Transcribe word for word the lines below from the line with "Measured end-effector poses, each" through the line with "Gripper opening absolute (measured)", ends included.
################
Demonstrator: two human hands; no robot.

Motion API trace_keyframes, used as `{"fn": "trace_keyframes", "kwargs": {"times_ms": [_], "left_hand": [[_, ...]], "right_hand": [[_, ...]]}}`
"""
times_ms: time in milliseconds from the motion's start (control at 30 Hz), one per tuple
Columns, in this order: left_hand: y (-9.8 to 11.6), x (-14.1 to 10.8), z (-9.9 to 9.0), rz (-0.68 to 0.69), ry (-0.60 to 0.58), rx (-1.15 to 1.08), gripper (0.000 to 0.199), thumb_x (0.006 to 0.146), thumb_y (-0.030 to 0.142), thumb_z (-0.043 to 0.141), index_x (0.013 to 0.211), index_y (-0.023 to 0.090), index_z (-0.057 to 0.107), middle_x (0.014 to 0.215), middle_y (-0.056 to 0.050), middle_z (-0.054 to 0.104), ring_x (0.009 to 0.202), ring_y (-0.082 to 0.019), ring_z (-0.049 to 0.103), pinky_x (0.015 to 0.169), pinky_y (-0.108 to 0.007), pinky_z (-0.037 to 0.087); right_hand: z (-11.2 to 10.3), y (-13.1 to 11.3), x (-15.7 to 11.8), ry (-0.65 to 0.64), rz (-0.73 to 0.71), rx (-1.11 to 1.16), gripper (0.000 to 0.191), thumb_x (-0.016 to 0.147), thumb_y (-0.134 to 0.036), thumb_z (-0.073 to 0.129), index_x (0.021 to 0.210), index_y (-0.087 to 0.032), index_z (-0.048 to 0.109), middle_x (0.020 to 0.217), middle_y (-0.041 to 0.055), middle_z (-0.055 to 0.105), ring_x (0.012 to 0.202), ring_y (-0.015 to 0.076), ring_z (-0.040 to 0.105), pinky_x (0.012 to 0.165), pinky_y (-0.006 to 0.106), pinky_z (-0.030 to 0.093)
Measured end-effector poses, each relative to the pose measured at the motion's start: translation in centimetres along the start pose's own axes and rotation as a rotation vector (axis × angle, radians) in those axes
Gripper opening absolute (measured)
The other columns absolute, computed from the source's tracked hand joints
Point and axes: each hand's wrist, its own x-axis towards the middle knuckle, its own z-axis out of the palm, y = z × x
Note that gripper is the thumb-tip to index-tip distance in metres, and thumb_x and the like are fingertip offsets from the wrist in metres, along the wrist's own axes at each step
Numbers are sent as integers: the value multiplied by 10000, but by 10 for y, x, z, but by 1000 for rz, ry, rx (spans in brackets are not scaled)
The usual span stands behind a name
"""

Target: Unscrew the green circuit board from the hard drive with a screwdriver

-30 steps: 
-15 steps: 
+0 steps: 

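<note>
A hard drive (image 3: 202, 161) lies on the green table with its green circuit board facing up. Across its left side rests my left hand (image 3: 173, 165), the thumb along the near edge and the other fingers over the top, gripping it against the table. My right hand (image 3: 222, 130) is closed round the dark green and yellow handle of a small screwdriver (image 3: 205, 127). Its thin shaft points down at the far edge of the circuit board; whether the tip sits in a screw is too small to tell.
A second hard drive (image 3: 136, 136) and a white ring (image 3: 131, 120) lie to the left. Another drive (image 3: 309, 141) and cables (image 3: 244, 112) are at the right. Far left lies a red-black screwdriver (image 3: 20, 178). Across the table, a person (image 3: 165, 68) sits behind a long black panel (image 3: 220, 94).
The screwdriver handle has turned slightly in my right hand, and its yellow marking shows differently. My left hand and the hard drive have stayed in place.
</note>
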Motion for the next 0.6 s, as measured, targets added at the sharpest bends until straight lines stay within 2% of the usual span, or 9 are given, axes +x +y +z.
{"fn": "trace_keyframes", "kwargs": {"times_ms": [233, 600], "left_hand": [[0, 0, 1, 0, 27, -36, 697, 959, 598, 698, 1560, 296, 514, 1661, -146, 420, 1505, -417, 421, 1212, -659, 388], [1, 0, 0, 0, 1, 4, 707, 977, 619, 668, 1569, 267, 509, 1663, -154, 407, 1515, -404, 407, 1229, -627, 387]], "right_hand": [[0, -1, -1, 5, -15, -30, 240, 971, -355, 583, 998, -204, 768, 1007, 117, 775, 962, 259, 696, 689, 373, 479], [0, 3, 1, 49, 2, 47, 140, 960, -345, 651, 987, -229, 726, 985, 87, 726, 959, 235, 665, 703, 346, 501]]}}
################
- _Solution to this problem_:
Measured end-effector poses, each relative to the pose measured at the motion's start: translation in centimetres along the start pose's own axes and rotation as a rotation vector (axis × angle, radians) in those axes
Gripper opening absolute (measured)

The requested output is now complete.